■ YOUR GOAL ■
Copy out all lines from the entries below in which "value" occurs.

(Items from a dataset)
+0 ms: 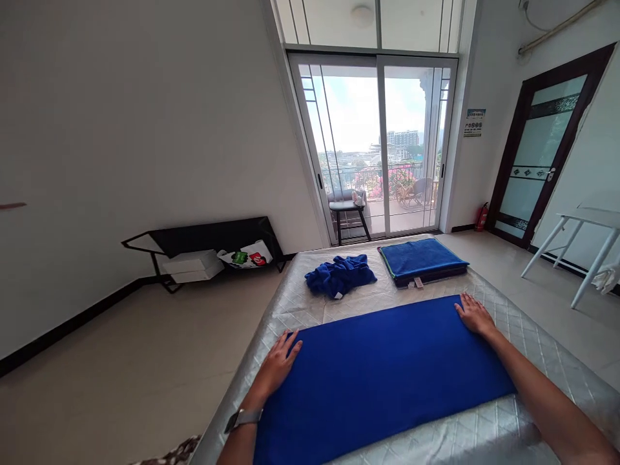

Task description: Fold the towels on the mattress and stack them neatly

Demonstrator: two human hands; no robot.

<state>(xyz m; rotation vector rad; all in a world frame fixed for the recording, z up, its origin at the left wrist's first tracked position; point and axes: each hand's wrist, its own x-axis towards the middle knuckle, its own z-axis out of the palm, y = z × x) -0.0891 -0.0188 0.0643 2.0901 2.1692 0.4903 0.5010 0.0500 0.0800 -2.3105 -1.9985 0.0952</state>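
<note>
On the mattress (455,445), open fingers (281,343) (471,305) pressed the cloth's (382,374) far corners, seemingly soft, best gripped there.

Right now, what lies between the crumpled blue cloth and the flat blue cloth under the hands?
Only a bare strip of the silvery quilted mattress, as the head view shows.

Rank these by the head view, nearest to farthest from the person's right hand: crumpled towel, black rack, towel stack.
1. Towel stack: ahead of the right hand, slightly left.
2. Crumpled towel: farther left.
3. Black rack: far off to the left.
</note>
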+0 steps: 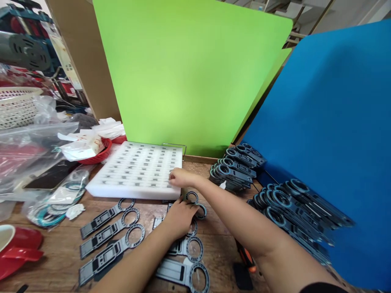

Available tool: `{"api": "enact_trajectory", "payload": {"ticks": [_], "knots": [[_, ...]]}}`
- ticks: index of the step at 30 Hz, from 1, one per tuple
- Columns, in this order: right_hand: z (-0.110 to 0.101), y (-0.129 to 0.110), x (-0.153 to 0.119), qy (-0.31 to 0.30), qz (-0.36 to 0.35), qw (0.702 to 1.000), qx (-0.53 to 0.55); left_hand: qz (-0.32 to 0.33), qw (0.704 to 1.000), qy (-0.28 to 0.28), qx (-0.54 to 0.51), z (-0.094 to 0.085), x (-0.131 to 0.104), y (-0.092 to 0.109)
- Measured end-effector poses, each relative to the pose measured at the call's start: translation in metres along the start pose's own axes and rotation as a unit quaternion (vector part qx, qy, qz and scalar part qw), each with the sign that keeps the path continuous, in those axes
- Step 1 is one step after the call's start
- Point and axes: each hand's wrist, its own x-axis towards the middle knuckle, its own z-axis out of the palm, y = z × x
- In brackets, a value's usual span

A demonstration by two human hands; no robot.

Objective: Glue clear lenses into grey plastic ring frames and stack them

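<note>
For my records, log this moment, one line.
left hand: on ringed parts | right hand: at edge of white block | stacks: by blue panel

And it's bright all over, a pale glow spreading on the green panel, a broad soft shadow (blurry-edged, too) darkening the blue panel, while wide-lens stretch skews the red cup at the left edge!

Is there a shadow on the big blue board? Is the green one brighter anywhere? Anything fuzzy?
Head view: yes, a soft shadow on the blue board; head view: the green board looks brighter toward its lower middle; head view: fine details on the white block look soft.
</note>
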Motion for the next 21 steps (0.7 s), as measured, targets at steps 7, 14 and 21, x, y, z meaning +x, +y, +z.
{"api": "enact_trajectory", "payload": {"ticks": [7, 14, 21], "knots": [[0.008, 0.045, -0.063, 0.141, 0.075, 0.986, 0.057, -0.087, 0.996, 0.018, 0.018, -0.005, -0.019, -0.015], [0.049, 0.069, -0.089, 0.107, 0.094, 0.988, 0.067, -0.103, 0.992, -0.002, 0.066, 0.004, -0.013, -0.015], [0.055, 0.07, -0.081, 0.077, 0.069, 0.994, 0.035, -0.098, 0.992, -0.028, 0.08, 0.006, -0.003, -0.014]]}}
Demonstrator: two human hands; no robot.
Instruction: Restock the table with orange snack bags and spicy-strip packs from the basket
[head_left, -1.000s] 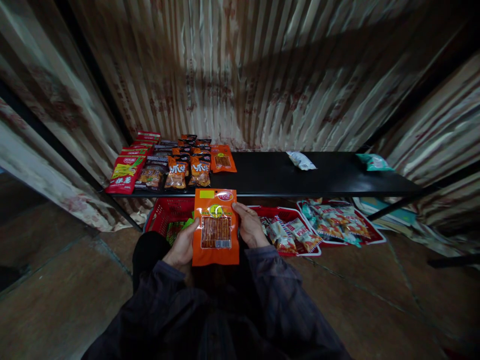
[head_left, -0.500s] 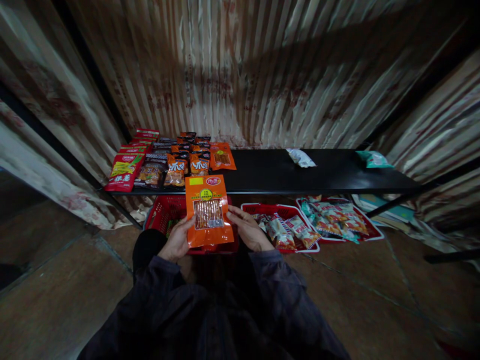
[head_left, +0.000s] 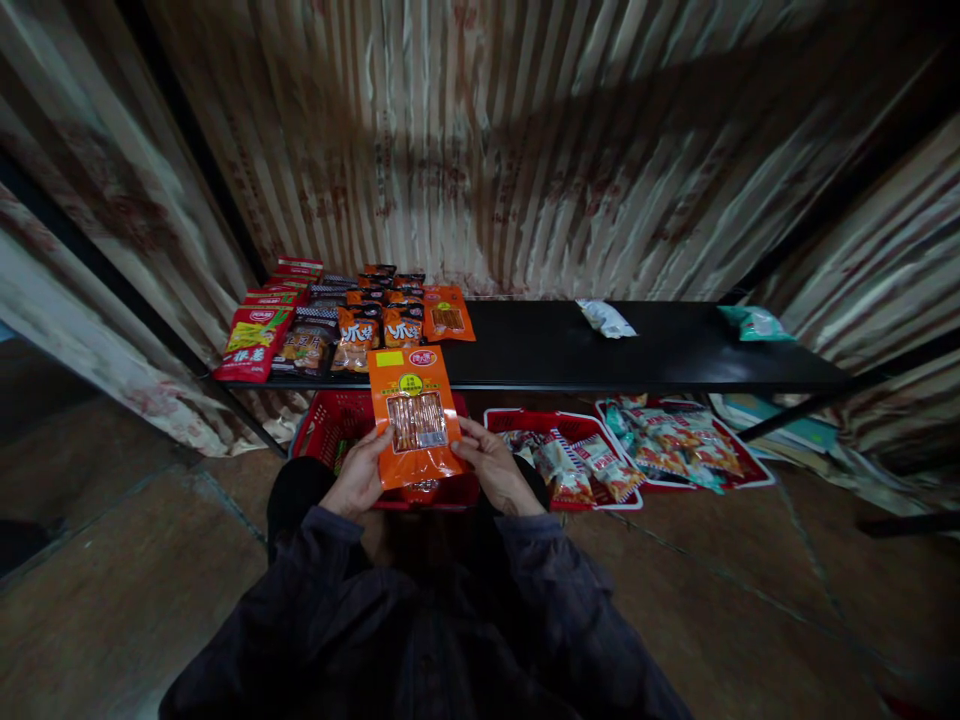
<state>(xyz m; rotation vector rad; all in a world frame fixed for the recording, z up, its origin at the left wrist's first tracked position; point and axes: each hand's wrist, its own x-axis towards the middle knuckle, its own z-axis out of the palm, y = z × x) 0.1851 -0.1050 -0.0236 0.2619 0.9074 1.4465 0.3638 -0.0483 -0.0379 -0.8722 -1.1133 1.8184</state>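
Note:
An orange snack packet (head_left: pixel 412 400) with a clear window showing thin brown sticks is held up between my two hands, above a red basket (head_left: pixel 322 420). My left hand (head_left: pixel 358 475) grips its left edge, and my right hand (head_left: pixel 491 465) pinches its lower right edge. Behind it, a similar orange packet (head_left: pixel 448 315) lies on the black shelf (head_left: pixel 525 350). To the left of that stand rows of orange-and-black snack bags (head_left: pixel 356 338), dark brown bags (head_left: pixel 304 342) and red bags (head_left: pixel 256 340). The held packet hides part of the basket beneath.
On the shelf's right half lie a white bag (head_left: pixel 606 318) and a teal bag (head_left: pixel 756 323). Below stand a middle red basket (head_left: pixel 517 418) and a right red basket (head_left: pixel 754 474), both holding several snack bags. Black posts (head_left: pixel 97 265) frame the shelf, with a curtain (head_left: pixel 450 150) behind.
The orange packet has dipped slightly at its lower edge and tilted a little in my hands. My right hand's fingers have shifted on its edge. The view has moved slightly.

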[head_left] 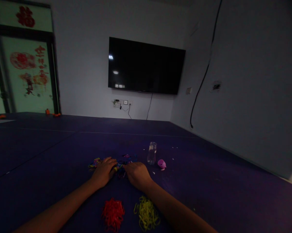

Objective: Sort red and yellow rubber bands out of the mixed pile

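A loose pile of mixed-colour rubber bands lies on the dark purple tabletop. My left hand rests over the pile's left part, fingers stretched forward and thumb apart. At the right of the pile, my right hand has its fingers curled down and pressed together; what sits between its fingertips is hidden. Nearer to me are a heap of red rubber bands and, beneath my right forearm, a heap of yellow-green rubber bands. A clear bottle stands uncapped beyond my right hand, with a pink cap beside it.
Small white scraps are scattered around the bottle. Orange objects sit at the table's far left edge. A black television hangs on the wall ahead, and a dark cable runs down the right wall.
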A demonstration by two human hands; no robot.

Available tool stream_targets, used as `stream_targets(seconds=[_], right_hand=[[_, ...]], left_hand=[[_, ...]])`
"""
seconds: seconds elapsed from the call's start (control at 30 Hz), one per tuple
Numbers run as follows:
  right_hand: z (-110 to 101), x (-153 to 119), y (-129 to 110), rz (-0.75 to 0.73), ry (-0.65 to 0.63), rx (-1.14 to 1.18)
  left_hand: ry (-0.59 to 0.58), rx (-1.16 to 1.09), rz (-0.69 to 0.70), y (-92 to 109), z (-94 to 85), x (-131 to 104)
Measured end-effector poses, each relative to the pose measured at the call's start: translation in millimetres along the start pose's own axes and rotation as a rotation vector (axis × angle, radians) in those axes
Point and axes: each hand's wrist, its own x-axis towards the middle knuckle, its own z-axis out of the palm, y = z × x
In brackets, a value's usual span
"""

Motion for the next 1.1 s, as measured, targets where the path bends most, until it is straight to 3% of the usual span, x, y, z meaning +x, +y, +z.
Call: stream_targets(seconds=[0.53, 0.7, 0.93, 1.1], right_hand=[[1, 1, 1, -0.007, -0.027, 0.009], [3, 0, 0, 0.032, 0.048, -0.007], [2, -3, 1, 0.147, 0.213, 0.003], [5, -4, 1, 0.114, 0.25, 0.0]], left_hand=[[0.0, 0.008, 0.045, 6, -5.7, 2], [0.091, -0.115, 0.177, 14, -12.6, 2], [0.038, -0.206, 0.312, 29, -22.8, -4], [0.034, -0.21, 0.328, 29, -21.5, -6]])
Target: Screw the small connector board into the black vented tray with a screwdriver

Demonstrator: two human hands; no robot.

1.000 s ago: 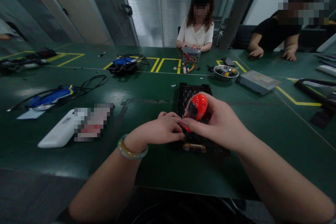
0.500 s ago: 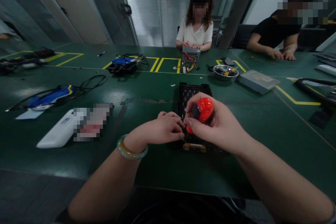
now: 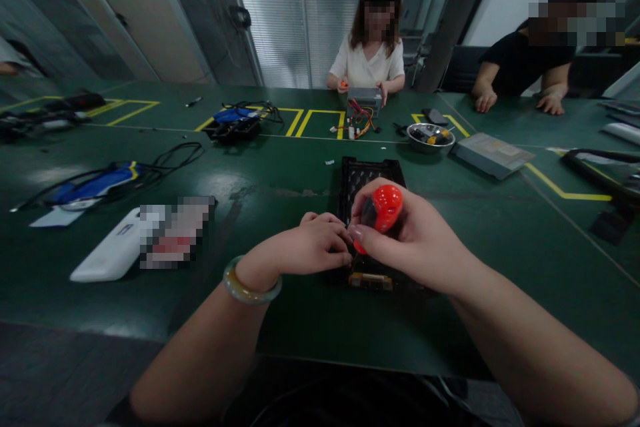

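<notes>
right hand (image 3: 415,240) closed around a screwdriver (image 3: 383,208) with a fat red and black handle. handle end up and tilted a little away from the person, long axis running down toward the near end of a black tray (image 3: 361,180) that lies flat on the green table (image 3: 280,173). the tip is hidden behind the fingers, so whether it sits on a screw cannot be told.

left hand (image 3: 307,250) curled, fingertips (image 3: 345,257) pinched in just left of the screwdriver, touching or almost touching the right thumb. what it pinches is too small to see. a pale bracelet (image 3: 249,287) on that wrist.

the tray runs lengthwise away from the hands. its near edge, with a small brown and gold part (image 3: 370,281), lies right under both hands. the right hand is the nearer one to the tool's working end, the left steadies from the side. nothing stands between hands and tray.

left of the left hand, well apart: a white box (image 3: 113,250), a blue tool with black cables (image 3: 107,180). beyond the tray: a metal bowl (image 3: 430,137), a flat grey drive (image 3: 493,155). two other people sit at the far side, their hands on their own work.
</notes>
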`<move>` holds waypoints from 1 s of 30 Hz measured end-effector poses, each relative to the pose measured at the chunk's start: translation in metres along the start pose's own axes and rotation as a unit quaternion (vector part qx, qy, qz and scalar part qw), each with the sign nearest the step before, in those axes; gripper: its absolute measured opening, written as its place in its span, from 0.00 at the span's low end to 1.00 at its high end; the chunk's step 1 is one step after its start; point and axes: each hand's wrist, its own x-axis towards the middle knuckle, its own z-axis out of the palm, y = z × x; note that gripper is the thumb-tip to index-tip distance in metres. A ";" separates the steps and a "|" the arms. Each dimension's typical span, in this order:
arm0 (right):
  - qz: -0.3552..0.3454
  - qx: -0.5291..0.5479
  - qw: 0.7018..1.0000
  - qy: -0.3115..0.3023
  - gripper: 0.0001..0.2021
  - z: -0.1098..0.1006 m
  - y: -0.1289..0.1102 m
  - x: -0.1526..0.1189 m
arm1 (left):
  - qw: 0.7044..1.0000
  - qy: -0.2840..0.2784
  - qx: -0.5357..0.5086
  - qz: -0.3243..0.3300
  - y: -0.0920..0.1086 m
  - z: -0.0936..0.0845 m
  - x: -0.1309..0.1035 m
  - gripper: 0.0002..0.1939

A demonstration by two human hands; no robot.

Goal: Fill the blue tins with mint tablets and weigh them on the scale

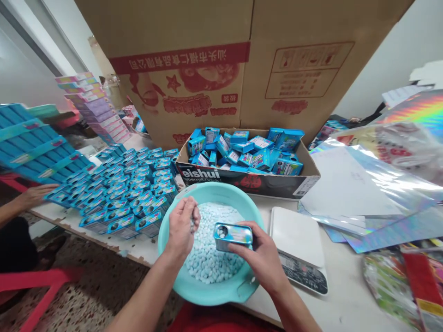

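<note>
Over a turquoise plastic bowl (254, 207), my right hand (265, 251) grips a small blue tin (233, 234) by its right end. The tin's round opening faces up at its left side, and pale pieces show inside it. My left hand (182, 226) is closed, palm turned inward, left of the tin and apart from it. A few candies seem to show between its curled fingers. Many pale blue and white candies (214, 265) fill the bottom of the bowl beneath both hands.
An open carton (242, 184) of blue tins stands behind the bowl, before a large cardboard box (256, 101). Rows of tins (119, 198) fill the left. A white scale (297, 237) and shiny sheets (346, 184) lie right. Another person's hand (36, 194) touches the tins at far left.
</note>
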 end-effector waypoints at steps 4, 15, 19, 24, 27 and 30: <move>0.007 0.060 0.986 0.154 0.21 -0.047 0.001 -0.003 | 0.895 -0.236 0.370 0.080 -0.029 -0.031 -0.004 0.08; 0.040 -0.126 0.925 0.356 0.32 -0.128 0.064 0.014 | 0.817 -0.183 0.486 0.252 0.039 0.046 0.085 0.12; 0.039 -0.144 0.909 0.390 0.40 -0.122 0.074 0.005 | 0.747 -0.206 0.582 0.247 0.040 0.139 0.132 0.21; -0.076 -0.151 0.877 0.450 0.37 -0.121 0.067 -0.011 | 0.740 -0.262 0.586 0.202 0.009 0.225 0.154 0.40; -0.132 -0.209 0.860 0.446 0.30 -0.124 0.050 -0.022 | 0.747 -0.257 0.586 0.180 0.003 0.238 0.163 0.34; -0.139 -0.240 0.844 0.459 0.26 -0.126 0.032 -0.031 | 0.760 -0.225 0.586 0.170 0.012 0.228 0.176 0.26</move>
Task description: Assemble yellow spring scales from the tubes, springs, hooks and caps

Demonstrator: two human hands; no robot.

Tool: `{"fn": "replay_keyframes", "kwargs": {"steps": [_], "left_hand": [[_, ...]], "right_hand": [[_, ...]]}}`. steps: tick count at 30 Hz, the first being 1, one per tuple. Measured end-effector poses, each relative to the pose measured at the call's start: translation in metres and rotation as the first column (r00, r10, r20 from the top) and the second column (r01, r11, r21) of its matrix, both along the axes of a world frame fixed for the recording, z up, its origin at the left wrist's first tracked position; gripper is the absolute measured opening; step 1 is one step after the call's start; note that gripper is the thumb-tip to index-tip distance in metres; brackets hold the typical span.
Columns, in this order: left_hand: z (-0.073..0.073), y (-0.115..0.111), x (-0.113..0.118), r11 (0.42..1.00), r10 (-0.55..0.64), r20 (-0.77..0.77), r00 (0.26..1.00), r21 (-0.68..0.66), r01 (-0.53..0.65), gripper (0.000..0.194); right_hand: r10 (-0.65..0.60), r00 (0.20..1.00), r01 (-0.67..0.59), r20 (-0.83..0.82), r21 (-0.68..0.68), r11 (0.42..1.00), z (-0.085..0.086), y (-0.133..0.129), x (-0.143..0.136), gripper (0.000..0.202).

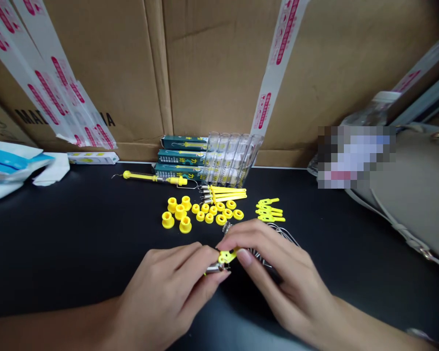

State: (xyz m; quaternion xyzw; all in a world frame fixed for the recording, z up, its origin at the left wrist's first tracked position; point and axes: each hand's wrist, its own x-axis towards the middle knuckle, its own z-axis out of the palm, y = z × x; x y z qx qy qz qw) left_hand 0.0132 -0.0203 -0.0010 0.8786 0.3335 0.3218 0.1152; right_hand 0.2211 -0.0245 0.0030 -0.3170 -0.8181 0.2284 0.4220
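Observation:
My left hand point(168, 287) is closed on a shiny metal piece point(215, 268), which looks like a spring; most of it is hidden by the fingers. Between thumb and fingers, my right hand point(281, 270) pinches a flat yellow plastic tab point(226, 256) with holes in it. The tab's end meets the end of the metal piece, and the two hands almost touch. Beyond the right fingers lie bent wire hooks point(283, 233) and a small coil spring point(227, 227), both partly covered. More yellow tabs point(270, 210) lie behind that hand.
Yellow flanged bushings point(180, 211) and yellow rings point(221, 219) lie grouped on the black table point(76, 234). Behind them are yellow strips with springs point(229, 196), an assembled spring scale point(149, 178), clear tubes point(234, 156) and green boxes point(179, 157). A bag point(409, 195) stands right.

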Motion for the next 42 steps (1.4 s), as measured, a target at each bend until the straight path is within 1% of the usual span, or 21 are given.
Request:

■ OUTPUT FOR THIS TASK ■
- In brackets, a value's usual span
In brackets, a value's usual span

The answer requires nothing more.